It can be done, but not by the typical person who enters the contest. From what I've seen, most entrants have not written anything that long previously and are using the contest to motivate themselves to do it, which is a red flag in itself. It requires experience and genuine interest in and excitement for the material to write anything coherent in one month or less. I completely disagree with the idea of simply hammering out whatever comes in the moment and worrying about editing later. Yes, sometimes stories take unexpected turns, but without a solid outline those turns become random, desperate attempts to make the story cohesive.

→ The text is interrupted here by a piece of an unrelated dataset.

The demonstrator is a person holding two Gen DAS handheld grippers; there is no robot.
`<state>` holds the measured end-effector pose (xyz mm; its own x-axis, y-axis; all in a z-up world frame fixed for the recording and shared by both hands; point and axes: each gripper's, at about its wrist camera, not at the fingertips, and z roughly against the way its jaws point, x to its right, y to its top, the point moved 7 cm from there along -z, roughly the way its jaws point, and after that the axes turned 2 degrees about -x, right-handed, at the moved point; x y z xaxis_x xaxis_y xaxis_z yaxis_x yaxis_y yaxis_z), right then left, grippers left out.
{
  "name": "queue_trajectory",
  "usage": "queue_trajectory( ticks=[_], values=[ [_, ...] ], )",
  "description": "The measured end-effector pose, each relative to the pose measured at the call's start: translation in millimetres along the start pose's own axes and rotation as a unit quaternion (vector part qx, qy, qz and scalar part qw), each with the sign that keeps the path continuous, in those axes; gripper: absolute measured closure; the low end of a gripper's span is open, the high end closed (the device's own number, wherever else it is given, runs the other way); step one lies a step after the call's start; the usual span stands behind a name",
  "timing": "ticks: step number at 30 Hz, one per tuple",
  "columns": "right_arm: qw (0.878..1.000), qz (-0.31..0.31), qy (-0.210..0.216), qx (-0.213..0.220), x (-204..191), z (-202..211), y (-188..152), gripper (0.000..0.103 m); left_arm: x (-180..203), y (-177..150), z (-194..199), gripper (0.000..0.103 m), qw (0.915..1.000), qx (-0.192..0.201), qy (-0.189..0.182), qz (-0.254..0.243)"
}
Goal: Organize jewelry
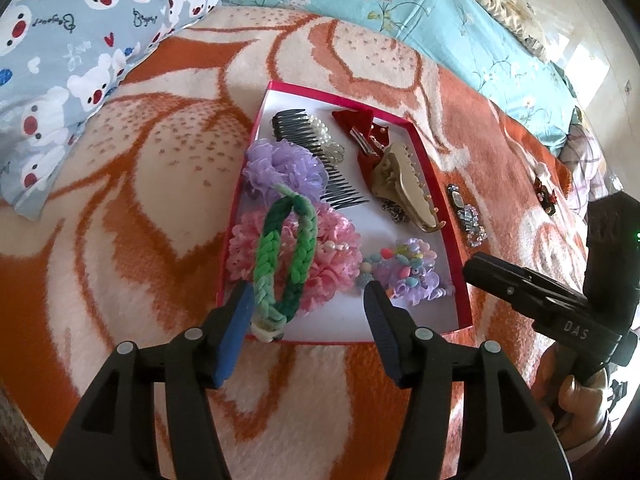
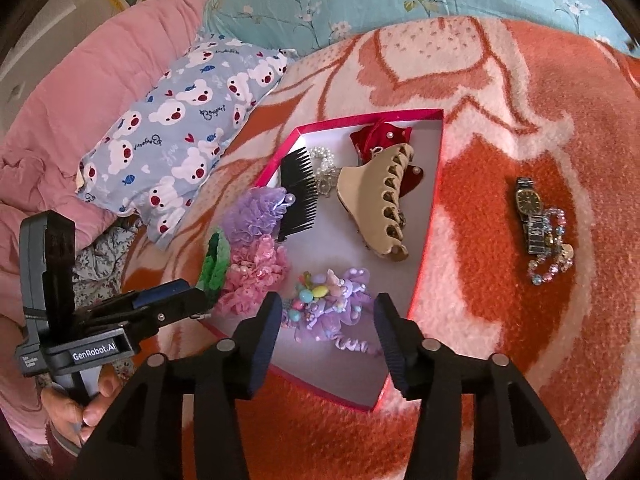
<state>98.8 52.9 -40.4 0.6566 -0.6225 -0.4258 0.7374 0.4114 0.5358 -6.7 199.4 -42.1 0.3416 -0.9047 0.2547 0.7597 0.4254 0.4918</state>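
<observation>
A red-rimmed box (image 1: pixel 320 97) with a white floor lies on the blanket. Inside are a black comb (image 1: pixel 316 148), a beige claw clip (image 1: pixel 404 184), a purple scrunchie (image 1: pixel 280 168), a pink scrunchie (image 1: pixel 336 256), a green braided band (image 1: pixel 280 256) and a beaded purple hair tie (image 1: pixel 408 272). My left gripper (image 1: pixel 307 287) is open over the box's near edge, the band's pale end beside its left pad, ungripped. My right gripper (image 2: pixel 328 298) is open above the hair tie (image 2: pixel 336 304). A watch (image 2: pixel 530 204) and bead bracelet (image 2: pixel 554 256) lie outside the box (image 2: pixel 368 119).
The box sits on an orange-and-cream blanket (image 1: pixel 168 184) on a bed. A bear-print pillow (image 1: pixel 60 60) lies at the left and a teal floral quilt (image 1: pixel 440 16) behind. A small dark red item (image 1: pixel 546 196) rests on the blanket at the far right.
</observation>
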Motion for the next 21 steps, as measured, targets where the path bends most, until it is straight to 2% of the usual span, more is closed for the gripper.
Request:
queue_trajectory(
  ticks=[4,8,9,10,11,16,21],
  values=[
    [1.0,-0.001,-0.004,0.003,2.5,7.7,-4.5,0.046,-4.3,-5.1,3.3,0.041,0.9999,-0.001,0.007,0.009],
    [1.0,0.0,-0.008,0.013,4.6,17.8,-8.4,0.04,-9.2,-10.9,7.3,0.025,0.9996,-0.001,0.016,0.022],
    [1.0,0.0,-0.01,0.014,5.6,19.5,-9.5,0.033,-10.5,-12.4,8.1,0.02,0.9995,-0.001,0.019,0.026],
    [1.0,0.0,-0.012,0.016,6.7,21.6,-11.2,0.025,-11.1,-13.4,8.9,0.02,0.9994,0.0,0.02,0.028],
    [1.0,0.001,-0.013,0.018,7.3,23.5,-12.8,0.024,-11.7,-14.6,9.7,0.02,0.9993,0.0,0.02,0.031],
    [1.0,0.006,-0.02,0.017,9.2,29.0,-21.4,0.018,-14.1,-19.8,10.4,0.019,0.9986,-0.007,0.017,0.049],
    [0.999,0.016,-0.037,0.017,8.5,34.6,-27.4,0.014,-19.5,-27.4,13.5,0.018,0.9979,-0.009,0.03,0.057]
  ],
)
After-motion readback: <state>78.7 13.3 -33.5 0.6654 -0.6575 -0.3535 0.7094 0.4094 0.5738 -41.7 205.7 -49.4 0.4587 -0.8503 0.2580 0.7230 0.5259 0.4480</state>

I wrote the first draft of my third novel in six weeks. My experience writing the first two had a lot to do with that, as did the fact I started on a random day and had not set a deadline, so I was under no pressure to finish at a certain time. As it turns out, my outline was not the full story but only the first two acts. The big end reveal turned out to be the setup for an act three I had never considered, but because I had a clear idea of how to start and where I needed to end up, I was able to flesh out the story and ended up with something surprising and quite different for science fiction. Had I tried to write that book for NaNoWriMo it would have been incomplete and so sloppy I most likely would have trashed it.
New writers need to relax and focus on telling their stories, not worry about meeting deadlines. If they have another idea and want to test themselves after having a few novels under their belt, that's a different scenario, ut by then we're usually beyond the need for such tests.
Sadly, we will just have to wait for AI to get better. Some day, we will have reliable division between the popular mass-market garbage and things worth reading. Alas, that day remains far in the future.